Phase 2: Extracting the Brain

CenterFace ships as an ONNX model—a portable neural network format. Apple's coremltools can convert ONNX models to Core ML format, which runs natively on the Neural Engine:

import coremltools as ct

model = ct.converters.onnx.convert(
    model="centerface.onnx",
    minimum_deployment_target=ct.target.macOS15
)
model.save("CenterFace.mlpackage")

The converted model takes a [1, 3, 640, 640] float tensor (RGB image) and outputs four arrays:

Output	Shape	Purpose
`var_848`	`[1, 1, 160, 160]`	Face center heatmap
`var_859`	`[1, 4, 160, 160]`	Bounding box scale (h, w per face)
`var_870`	`[1, 2, 160, 160]`	Sub-pixel offset (y, x)
`var_881`	`[1, 10, 160, 160]`	5-point landmarks (x0,y0,...,x4,y4)

The heatmap is the key—each cell in the 160×160 grid represents a 4×4 pixel region of the input. A high value means "face center here." The scale outputs give bounding box dimensions, and the landmarks give you eye, nose, and mouth positions relative to each detection's bounding box.

With the Core ML model in hand, I could run inference directly on the Neural Engine. No Python. No ONNX Runtime. No OpenCV.

Phase 3: Going Native

The app came together as a SwiftUI macOS application. The architecture is straightforward:

Efface.app
├── CenterFace.mlpackage        # Bundled Core ML model
├── CenterFaceDetector          # Inference + post-processing
├── NativeMediaProcessor        # Image/video pipeline
├── AppState                    # Observable state machine
└── Views/
    ├── DropZoneView            # Drag-and-drop + file picker
    ├── ProcessingView          # Progress bar + live log
    ├── ResultView              # Before/after + save
    └── SettingsView            # Style, sensitivity, mask shape

The Detection Pipeline

For each frame, the detector resizes the input to 640×640 using Core Image (GPU-accelerated), converts to a CVPixelBuffer for Core ML input, runs inference on the Neural Engine, decodes the four output tensors into face detections, and applies non-maximum suppression to remove duplicates.

The decode step is where the interesting math lives.

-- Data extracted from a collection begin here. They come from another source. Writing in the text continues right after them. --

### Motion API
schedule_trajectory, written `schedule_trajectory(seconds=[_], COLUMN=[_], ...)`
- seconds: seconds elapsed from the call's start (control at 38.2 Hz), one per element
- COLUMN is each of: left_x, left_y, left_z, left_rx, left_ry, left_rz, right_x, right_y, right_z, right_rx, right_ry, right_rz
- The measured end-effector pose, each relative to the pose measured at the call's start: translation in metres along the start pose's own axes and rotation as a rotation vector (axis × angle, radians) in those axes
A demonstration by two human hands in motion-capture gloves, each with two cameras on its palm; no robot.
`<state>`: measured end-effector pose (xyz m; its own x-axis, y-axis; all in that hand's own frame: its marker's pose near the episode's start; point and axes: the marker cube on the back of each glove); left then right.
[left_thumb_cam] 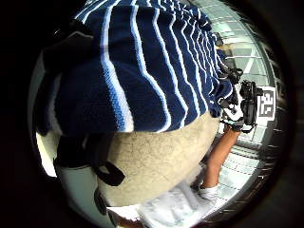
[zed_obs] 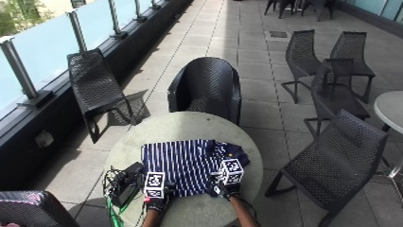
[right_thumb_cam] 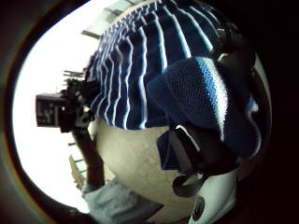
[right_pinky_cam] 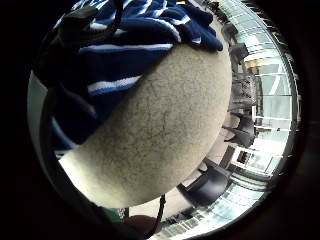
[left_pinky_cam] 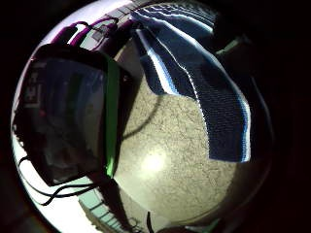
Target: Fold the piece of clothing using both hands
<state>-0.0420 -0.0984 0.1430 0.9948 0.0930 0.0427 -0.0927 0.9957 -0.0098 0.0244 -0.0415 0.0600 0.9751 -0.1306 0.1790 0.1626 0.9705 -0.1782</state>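
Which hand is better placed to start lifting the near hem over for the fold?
Neither clearly; probably both together. The left hand and right hand each grip the near edge of the striped shirt, one near each corner, on the round table.

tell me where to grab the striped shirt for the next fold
Take the striped shirt by its near hem corners, coming from the person's side. It lies flat on the round table, hem nearest, where the left hand and right hand already grip it.
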Motion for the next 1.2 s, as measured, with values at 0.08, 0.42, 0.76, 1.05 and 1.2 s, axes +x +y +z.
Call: schedule_trajectory(seconds=[0.08, 0.42, 0.76, 1.05, 1.2], left_x=[0.0, 0.017, 0.019, 0.025, 0.02], left_y=[-0.003, 0.069, 0.012, -0.048, -0.063], left_z=[-0.001, -0.08, -0.159, -0.145, -0.119], left_rx=[0.116, 0.048, -0.075, -0.174, 0.01], left_ry=[-0.055, 0.153, 0.066, -0.174, -0.124], left_rz=[0.027, 0.284, 0.18, -0.082, -0.11], right_x=[0.008, 0.04, 0.039, 0.015, 0.046], right_y=[-0.009, 0.039, -0.029, -0.074, -0.038], right_z=[0.013, -0.008, -0.101, -0.088, -0.086], right_rx=[0.066, 0.151, 0.222, 0.078, 0.192], right_ry=[-0.046, -0.057, -0.139, -0.004, -0.079], right_rz=[-0.019, -0.178, -0.036, 0.161, 0.347])
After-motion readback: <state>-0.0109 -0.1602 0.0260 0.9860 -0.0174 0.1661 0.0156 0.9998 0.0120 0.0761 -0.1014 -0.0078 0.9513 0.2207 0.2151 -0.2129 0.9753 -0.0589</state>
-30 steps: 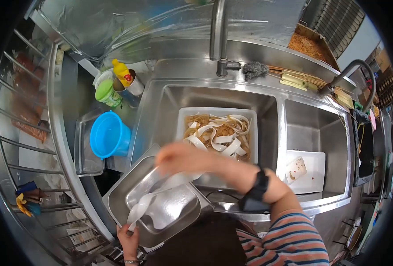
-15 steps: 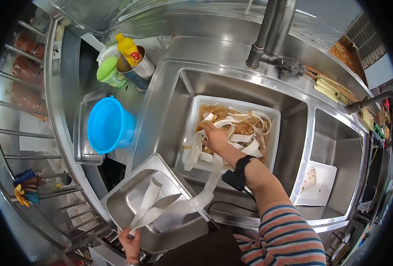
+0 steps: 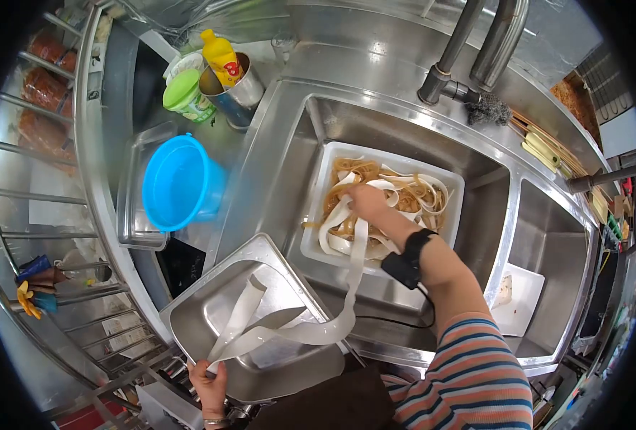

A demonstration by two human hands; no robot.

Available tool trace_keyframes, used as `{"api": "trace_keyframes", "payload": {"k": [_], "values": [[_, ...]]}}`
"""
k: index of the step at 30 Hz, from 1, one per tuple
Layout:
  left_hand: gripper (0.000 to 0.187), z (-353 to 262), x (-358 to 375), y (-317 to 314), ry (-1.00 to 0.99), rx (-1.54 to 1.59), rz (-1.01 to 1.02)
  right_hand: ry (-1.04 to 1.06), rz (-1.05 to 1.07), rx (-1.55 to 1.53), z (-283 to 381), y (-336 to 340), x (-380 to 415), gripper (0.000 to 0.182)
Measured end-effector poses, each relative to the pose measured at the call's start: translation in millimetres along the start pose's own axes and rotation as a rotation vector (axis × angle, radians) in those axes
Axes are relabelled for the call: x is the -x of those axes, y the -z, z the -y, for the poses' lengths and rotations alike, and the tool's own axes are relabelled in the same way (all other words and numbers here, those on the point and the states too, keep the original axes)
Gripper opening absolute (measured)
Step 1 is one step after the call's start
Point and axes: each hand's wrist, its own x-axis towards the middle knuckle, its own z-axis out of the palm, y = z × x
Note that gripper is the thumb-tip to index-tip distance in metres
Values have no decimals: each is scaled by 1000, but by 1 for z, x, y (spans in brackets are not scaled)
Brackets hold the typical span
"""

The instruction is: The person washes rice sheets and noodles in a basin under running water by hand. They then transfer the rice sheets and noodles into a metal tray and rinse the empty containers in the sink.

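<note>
A long, wide, whitish noodle (image 3: 318, 332) runs from the white tub to the steel pan (image 3: 268, 254), where it folds back on itself. My left hand (image 3: 209, 387) is closed at the pan's near-left rim, with the noodle's lower end at its fingertips. Over the white tub (image 3: 456, 208) my right hand (image 3: 368, 203) is closed among the noodles, and the long noodle hangs from beneath it. Its fingertips are partly hidden. Tangled white and brownish noodles (image 3: 425, 193) fill the tub, which stands in the larger sink basin (image 3: 476, 236).
A blue bucket (image 3: 178, 183) and a clear tray (image 3: 135, 233) stand left of the sink. Behind them are a green-lidded tub (image 3: 183, 89) and a steel container (image 3: 243, 93) holding a yellow bottle (image 3: 221, 57). A faucet (image 3: 440, 82) rises behind the basin. A white board (image 3: 519, 312) lies in the smaller basin.
My right hand has shifted slightly over the noodles, and the long noodle now hangs straighter from it. My left hand stays at the pan rim. The camera view has shifted a little.
</note>
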Motion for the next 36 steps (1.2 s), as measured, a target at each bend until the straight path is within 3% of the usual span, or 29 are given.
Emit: {"api": "trace_keyframes", "payload": {"k": [2,4,5,7,10,14,17,20,24,25,30,32,36], "values": [[19,-3,0,2,58,14,8,-25,-10,-50,-9,20,9,40],[19,-4,0,4,80,8,17,21,-173,-260,-22,34,17,30],[19,-5,0,4,97,0,25,19,-171,-257,-27,42,19,30],[19,-10,-1,2,90,26,9,-30,-163,-683,-35,61,23,25],[20,-15,-3,4,95,38,-6,-37,-120,-829,-29,108,39,26],[20,-23,-5,7,93,28,6,-107,-242,-873,2,164,72,30],[20,-28,-7,7,37,-6,-24,20,-365,-936,33,204,96,31],[20,-26,-6,2,25,91,-63,126,-244,-1130,56,238,114,33],[20,-36,-6,5,9,111,-60,129,-290,-1288,99,269,132,31],[20,-34,-6,4,-2,119,-57,80,-327,-1239,103,271,133,37],[18,-39,-6,7,-46,100,-83,231,-396,-1292,132,285,150,56],[19,-42,-8,9,-81,56,-51,391,5,-1257,128,305,155,67],[19,-49,-8,8,-87,92,-38,614,-26,-1423,173,340,166,67]]}}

The heatmap gives confidence scores, but you need to combine all four outputs to get actual bounding boxes:

let xCenter = (Float(col) + offset_x + 0.5) * 4.0
let yCenter = (Float(row) + offset_y + 0.5) * 4.0
let boxW = scale_w  // width in pixels
let boxH = scale_h  // height in pixels

The * 4.0 maps from the 160×160 grid back to the 640×640 input space. The + 0.5 centers within each grid cell. The offset refines sub-pixel position.

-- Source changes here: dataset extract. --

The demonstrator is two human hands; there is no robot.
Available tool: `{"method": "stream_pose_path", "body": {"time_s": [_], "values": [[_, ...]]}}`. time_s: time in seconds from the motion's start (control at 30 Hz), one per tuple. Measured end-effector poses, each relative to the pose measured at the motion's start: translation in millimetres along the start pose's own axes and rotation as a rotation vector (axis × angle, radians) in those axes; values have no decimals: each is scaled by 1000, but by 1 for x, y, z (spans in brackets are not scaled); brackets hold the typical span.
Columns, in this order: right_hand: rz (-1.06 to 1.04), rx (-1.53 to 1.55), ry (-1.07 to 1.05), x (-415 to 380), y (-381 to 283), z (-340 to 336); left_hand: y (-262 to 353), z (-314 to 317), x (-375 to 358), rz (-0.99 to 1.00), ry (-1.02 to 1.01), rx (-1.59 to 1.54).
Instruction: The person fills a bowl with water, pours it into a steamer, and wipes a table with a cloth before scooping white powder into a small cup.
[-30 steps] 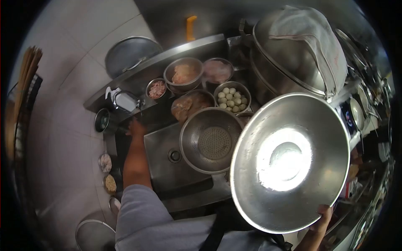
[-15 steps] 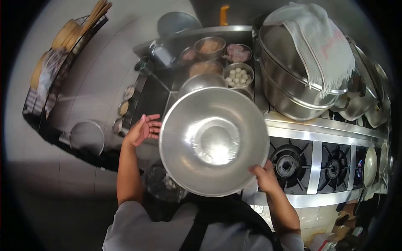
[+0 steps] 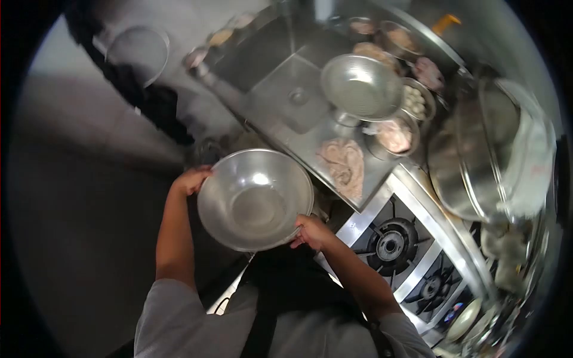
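Observation:
A large metal bowl [image 3: 256,206] with nothing in it is held in front of my body, its open side up. My left hand [image 3: 194,180] grips its rim at the upper left. On the lower right rim, my right hand [image 3: 310,231] is closed round the edge. Beyond the bowl, a piece of pale raw meat [image 3: 343,167] lies on the metal sink counter [image 3: 298,140]. A second metal bowl [image 3: 362,86] rests farther back, beside a bowl of white balls [image 3: 414,101] and a bowl of raw meat [image 3: 394,136].
Gas burners [image 3: 392,245] are at the right, below a large steel pot [image 3: 471,155] with a white cloth [image 3: 534,161]. The sink basin [image 3: 289,89] lies ahead. A round strainer [image 3: 138,56] is at the upper left.
The view has turned towards the left. The large bowl has come lower and closer to my body, uncovering the sink and the meat. My left hand, open before, has taken hold of the rim.

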State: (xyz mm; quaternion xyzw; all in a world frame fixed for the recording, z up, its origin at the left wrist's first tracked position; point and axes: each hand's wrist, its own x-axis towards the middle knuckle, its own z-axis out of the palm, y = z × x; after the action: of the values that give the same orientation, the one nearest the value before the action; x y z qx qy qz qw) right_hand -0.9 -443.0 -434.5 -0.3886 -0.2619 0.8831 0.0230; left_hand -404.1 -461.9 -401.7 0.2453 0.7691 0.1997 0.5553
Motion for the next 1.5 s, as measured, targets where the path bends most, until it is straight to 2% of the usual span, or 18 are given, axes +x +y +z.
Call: {"method": "stream_pose_path", "body": {"time_s": [0.07, 0.2, 0.47, 0.53, 0.63, 0.7, 0.8, 0.9, 1.0, 1.03, 1.07, 1.1, 1.2, 1.27, 1.33, 1.43, 1.47, 1.5], "values": [[77, 27, 7, 34, 17, -9, -71, 7, 56, -20, -33, -301], [207, 196, 104, 119, 73, -60, -159, 64, 102, -211, 240, -475], [-154, 408, 558, 250, 110, -162, -299, 191, 163, -437, 187, -460], [-239, 410, 566, 275, 114, -185, -349, 219, 195, -208, 137, -50], [-301, 608, 706, 301, 100, -205, -370, 242, 205, -128, 298, -37], [-353, 274, 889, 312, 97, -223, -393, 247, 220, -90, 287, 113], [-620, -795, 991, 378, 185, -407, -389, 243, 223, -152, 330, 79], [-676, -1043, 1182, 395, 206, -475, -393, 247, 235, -118, 343, 89], [-533, 536, 1149, 324, 68, -246, -382, 254, 237, -169, 273, 100], [-529, 539, 1143, 327, 66, -255, -372, 251, 232, -193, 246, 86], [-206, -399, 1399, 330, 60, -277, -410, 269, 252, -160, 210, 161], [177, -1358, 1442, 334, 54, -303, -370, 254, 232, -243, 193, 46], [127, -1629, 1394, 351, 43, -383, -382, 266, 235, -218, 194, -56], [-265, -1420, 1378, 374, 55, -479, -375, 267, 224, -203, 283, -46], [-1230, -1000, 917, 427, 83, -616, -384, 271, 224, -164, 314, -32], [-843, 136, 814, 395, 44, -522, -404, 277, 228, -194, 294, -13], [-845, 139, 814, 390, 35, -501, -408, 278, 227, -217, 285, -11], [-801, -264, 916, 383, 29, -485, -414, 281, 227, -214, 284, -7]]}}
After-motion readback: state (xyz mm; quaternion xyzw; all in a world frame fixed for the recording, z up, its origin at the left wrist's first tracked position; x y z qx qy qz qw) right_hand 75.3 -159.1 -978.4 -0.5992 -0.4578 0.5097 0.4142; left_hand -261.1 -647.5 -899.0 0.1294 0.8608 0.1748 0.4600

Photo before face anonymization — Original photo and selecting options

Photo after Gaussian blur anonymization — After Gaussian blur anonymization

Anonymization Styles

Once faces are detected, the app offers several anonymization modes—all implemented with Core Image filters for GPU acceleration:

Gaussian Blur — CIGaussianBlur applied to masked regions
Solid Fill — Composited color rectangles with configurable color
Mosaic — Pixelation via CIPixellate with adjustable block size
None (detect only) — Shows detections without anonymizing, with overlay options: a reticle HUD, 5-point key landmarks, or full Apple Vision face contours

Efface upload view — Drop zone — drag or click to open media

Face detection overlay mode — Detection overlay with face landmarks

Video Processing

Video processing uses AVAssetReader and AVAssetWriter for hardware-accelerated decode/encode, with face detection running on each frame. Temporal smoothing prevents detections from flickering between frames—if a face was detected in the previous frame near the same location, the confidence threshold is lowered to maintain tracking continuity.

Video before face anonymization — Video frame — original

Video after pixelate anonymization — Video frame — after mosaic pixelation

The Full Pipeline

The entire pipeline stays on Apple Silicon. Video decode happens on the media engine, face detection on the Neural Engine, blur/pixelate on the GPU, and re-encode back on the media engine. Python touches none of it.

Phase 4: Getting the Details Right

Landmark Decode Bug

CenterFace's five facial landmarks (left eye, right eye, nose, left mouth corner, right mouth corner) weren't landing where they should. Every landmark was shifted down and to the right of the actual facial feature.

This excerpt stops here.